§ EXERCISE INSTRUCTIONS
Every line of the material is to be repeated exactly as it stands.

§ DATA BELOW
⟨

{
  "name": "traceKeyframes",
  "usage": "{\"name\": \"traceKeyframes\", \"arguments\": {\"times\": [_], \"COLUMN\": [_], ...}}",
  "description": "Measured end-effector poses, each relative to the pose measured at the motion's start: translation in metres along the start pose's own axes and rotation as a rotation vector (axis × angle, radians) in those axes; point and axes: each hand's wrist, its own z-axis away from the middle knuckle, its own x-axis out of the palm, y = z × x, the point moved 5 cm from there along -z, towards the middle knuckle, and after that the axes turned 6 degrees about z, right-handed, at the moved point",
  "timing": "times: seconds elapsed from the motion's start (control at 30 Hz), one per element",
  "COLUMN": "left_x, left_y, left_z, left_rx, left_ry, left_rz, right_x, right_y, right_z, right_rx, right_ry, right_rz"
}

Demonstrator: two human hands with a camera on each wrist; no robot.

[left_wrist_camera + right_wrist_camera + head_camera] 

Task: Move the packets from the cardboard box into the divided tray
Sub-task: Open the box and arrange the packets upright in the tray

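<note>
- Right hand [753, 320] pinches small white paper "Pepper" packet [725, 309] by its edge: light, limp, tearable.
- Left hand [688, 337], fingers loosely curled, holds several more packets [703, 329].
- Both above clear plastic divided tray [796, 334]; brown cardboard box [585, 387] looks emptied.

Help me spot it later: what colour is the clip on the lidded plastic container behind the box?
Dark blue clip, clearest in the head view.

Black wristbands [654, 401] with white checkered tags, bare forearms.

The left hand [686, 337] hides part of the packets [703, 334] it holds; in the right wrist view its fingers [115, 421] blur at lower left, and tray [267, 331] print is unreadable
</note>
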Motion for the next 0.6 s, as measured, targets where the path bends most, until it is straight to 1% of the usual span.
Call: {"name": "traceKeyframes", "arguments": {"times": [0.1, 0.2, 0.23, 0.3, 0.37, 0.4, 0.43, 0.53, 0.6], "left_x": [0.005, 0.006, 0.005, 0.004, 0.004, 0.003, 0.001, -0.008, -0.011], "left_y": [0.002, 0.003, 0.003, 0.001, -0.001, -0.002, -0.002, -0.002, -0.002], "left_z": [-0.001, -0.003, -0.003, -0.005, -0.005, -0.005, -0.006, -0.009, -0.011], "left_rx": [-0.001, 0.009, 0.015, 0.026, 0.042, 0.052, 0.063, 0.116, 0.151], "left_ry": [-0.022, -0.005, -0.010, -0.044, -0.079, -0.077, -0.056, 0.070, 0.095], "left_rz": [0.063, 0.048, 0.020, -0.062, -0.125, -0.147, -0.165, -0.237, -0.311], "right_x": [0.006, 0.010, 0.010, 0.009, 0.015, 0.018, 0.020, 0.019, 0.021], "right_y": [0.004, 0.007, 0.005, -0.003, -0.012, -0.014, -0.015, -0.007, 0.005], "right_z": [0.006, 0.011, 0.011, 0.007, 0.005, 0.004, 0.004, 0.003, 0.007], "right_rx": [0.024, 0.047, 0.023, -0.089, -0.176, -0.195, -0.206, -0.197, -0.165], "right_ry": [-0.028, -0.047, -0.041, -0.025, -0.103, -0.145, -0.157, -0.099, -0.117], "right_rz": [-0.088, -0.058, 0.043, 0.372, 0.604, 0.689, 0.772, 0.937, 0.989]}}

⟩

§ YOUR RESPONSE
{
  "name": "traceKeyframes",
  "usage": "{\"name\": \"traceKeyframes\", \"arguments\": {\"times\": [_], \"COLUMN\": [_], ...}}",
  "description": "Measured end-effector poses, each relative to the pose measured at the motion's start: translation in metres along the start pose's own axes and rotation as a rotation vector (axis × angle, radians) in those axes; point and axes: each hand's wrist, its own z-axis away from the middle knuckle, its own x-axis out of the palm, y = z × x, the point moved 5 cm from there along -z, towards the middle knuckle, and after that the axes turned 6 degrees about z, right-handed, at the moved point",
  "timing": "times: seconds elapsed from the motion's start (control at 30 Hz), one per element",
  "COLUMN": "left_x, left_y, left_z, left_rx, left_ry, left_rz, right_x, right_y, right_z, right_rx, right_ry, right_rz"
}

Demonstrator: two human hands with a camera on each wrist; no robot.

[left_wrist_camera + right_wrist_camera + head_camera] 

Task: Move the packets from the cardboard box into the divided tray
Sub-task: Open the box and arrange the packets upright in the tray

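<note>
- Right hand [753, 320] pinches small white paper "Pepper" packet [725, 309] by its edge: light, limp, tearable.
- Left hand [688, 337], fingers loosely curled, holds several more packets [703, 329].
- Both above clear plastic divided tray [796, 334]; brown cardboard box [585, 387] looks emptied.

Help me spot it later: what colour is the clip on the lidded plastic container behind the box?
Dark blue clip, clearest in the head view.

Black wristbands [654, 401] with white checkered tags, bare forearms.

The left hand [686, 337] hides part of the packets [703, 334] it holds; in the right wrist view its fingers [115, 421] blur at lower left, and tray [267, 331] print is unreadable
</note>
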Motion for the next 0.6 s, as measured, targets where the path bends most, until it is straight to 1% of the usual span.
Call: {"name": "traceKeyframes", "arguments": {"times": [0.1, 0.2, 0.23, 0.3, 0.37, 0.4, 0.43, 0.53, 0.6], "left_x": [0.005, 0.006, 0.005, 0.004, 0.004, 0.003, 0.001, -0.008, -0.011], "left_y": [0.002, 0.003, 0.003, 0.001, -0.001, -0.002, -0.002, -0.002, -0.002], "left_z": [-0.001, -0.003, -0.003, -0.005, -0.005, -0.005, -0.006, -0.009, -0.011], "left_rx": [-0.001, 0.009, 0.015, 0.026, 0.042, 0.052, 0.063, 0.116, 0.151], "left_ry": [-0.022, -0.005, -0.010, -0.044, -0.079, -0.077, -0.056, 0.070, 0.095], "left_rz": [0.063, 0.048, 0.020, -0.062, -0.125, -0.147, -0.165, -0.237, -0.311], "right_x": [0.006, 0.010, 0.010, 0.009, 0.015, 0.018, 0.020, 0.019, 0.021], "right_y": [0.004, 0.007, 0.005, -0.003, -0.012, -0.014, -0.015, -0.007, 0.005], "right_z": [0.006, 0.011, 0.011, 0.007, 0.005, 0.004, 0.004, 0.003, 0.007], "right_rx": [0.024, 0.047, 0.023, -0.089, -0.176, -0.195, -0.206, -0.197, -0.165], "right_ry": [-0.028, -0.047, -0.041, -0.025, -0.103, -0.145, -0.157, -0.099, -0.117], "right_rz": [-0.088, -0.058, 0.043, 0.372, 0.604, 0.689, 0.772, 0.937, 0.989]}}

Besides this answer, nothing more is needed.